2 and 3 are handled by the current version of the standard.

For 1. and 5. there are some issues (https://github.com/topdownproteomics/proteoform-nomenclature-standard/issues/21, https://github.com/topdownproteomics/proteoform-nomenclature-standard/issues/18, but I don't expect that any of them will be integrated because it is a little bit out of scope).

We could extend the mentioned standard, e.g.

for global modifications: use a prefix, e.g. C[Unimod:4]>ACE
use same notation as for 3. (would be only interesting for result presentation of calculateFragments)
use * for ammonia and _ for water loss (would be only interesting for result presentation of calculateFragments), e.g.
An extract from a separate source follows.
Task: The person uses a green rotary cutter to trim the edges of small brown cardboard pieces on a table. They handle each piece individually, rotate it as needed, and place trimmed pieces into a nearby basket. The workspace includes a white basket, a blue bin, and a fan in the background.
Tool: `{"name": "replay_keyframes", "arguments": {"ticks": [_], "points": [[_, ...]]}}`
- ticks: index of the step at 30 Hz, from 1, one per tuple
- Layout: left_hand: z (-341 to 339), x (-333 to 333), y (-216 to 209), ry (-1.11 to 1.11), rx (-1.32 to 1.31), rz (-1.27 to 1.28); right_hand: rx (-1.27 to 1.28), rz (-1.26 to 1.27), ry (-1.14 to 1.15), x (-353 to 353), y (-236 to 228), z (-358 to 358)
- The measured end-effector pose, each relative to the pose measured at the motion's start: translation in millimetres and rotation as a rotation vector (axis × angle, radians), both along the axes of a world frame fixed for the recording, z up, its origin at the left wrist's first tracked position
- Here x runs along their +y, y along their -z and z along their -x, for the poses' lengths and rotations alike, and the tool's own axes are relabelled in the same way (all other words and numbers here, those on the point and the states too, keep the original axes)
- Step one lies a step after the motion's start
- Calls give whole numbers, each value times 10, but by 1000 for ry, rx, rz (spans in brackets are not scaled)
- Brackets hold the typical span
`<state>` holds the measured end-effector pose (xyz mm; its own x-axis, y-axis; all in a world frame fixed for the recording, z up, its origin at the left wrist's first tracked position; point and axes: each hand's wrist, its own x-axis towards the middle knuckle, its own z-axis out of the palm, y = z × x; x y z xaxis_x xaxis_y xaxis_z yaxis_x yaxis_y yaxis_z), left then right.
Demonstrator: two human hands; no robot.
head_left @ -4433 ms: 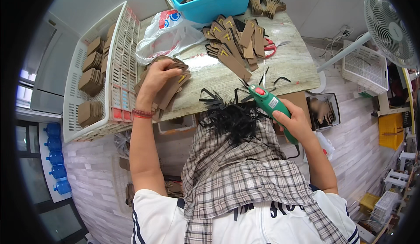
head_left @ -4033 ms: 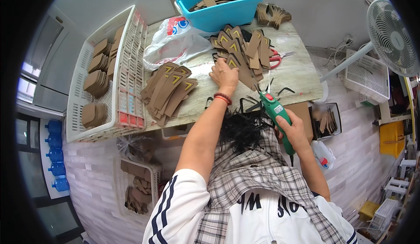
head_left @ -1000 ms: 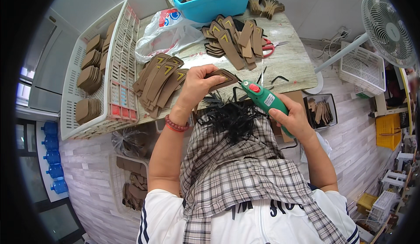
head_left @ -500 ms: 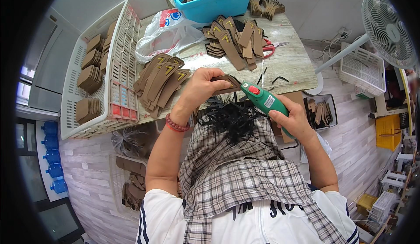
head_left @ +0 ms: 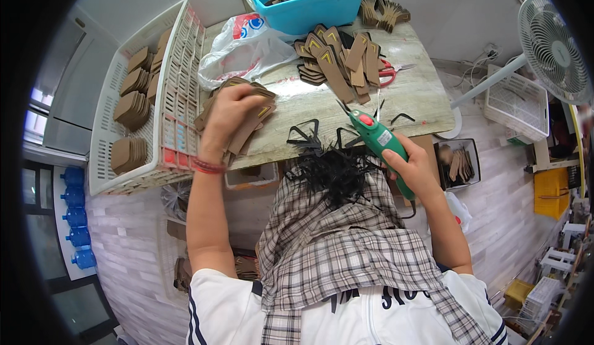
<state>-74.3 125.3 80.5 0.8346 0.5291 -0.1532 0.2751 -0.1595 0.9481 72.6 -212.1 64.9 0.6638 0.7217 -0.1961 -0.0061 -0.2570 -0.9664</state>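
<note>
My right hand (head_left: 413, 167) grips green electric scissors (head_left: 378, 138) with a red switch, their dark tip pointing up and left over the table edge. Over the left pile of brown flat pieces (head_left: 246, 133), some with yellow chevron marks, my left hand (head_left: 228, 115) is bent and smeared by motion. Whether it holds one of the pieces cannot be made out. Thin black trimmings (head_left: 331, 175) lie heaped on my plaid apron (head_left: 346, 252), and a few loops of them reach onto the table edge.
A second pile of brown pieces (head_left: 334, 66) lies mid-table beside red-handled scissors (head_left: 388, 74). Behind stand a blue bin (head_left: 312, 12) and a plastic bag (head_left: 244, 54). A white crate (head_left: 179, 91) holds stacks at left; a fan (head_left: 550, 45) stands right.
My left hand has moved left from in front of the electric scissors to the left pile; the brown piece it held no longer shows there. The electric scissors stay in my right hand.
</note>
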Motion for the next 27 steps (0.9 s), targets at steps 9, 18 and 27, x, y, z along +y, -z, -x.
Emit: {"name": "replay_keyframes", "arguments": {"ticks": [9, 18, 27], "points": [[-1534, -223, 994, -457, -65, -558, -20, 5, 79, -45, 262, -22], [-1876, -354, 1385, -512, -388, 241, 14, 2, 167, -23, 319, -61], [-907, -916, 528, -379, -626, 321, -52, -84, 100, 294, 51, 66]]}}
ACE*

A user could call calculateFragments in the following way:

calculateFragments("[Unimod]+C[4]>CS_E_QU[mass:+16]E_NCE_]")
# the unimod package would collect the mass for C

Which would be equivalent to the current

calculateFragments("CSEQUENCE", modifications=c(C=57.02146, U=16), 
                   neutraLoss=list(water=c("Cterm", "D", "E", "S", "T"),
                                   ammonia=c("K", "N", "Q", "R")))

For convenience we could keep the neutralLoss argument (otherwise the sequence would be really destroyed by many _, * for possible neutral loss positions).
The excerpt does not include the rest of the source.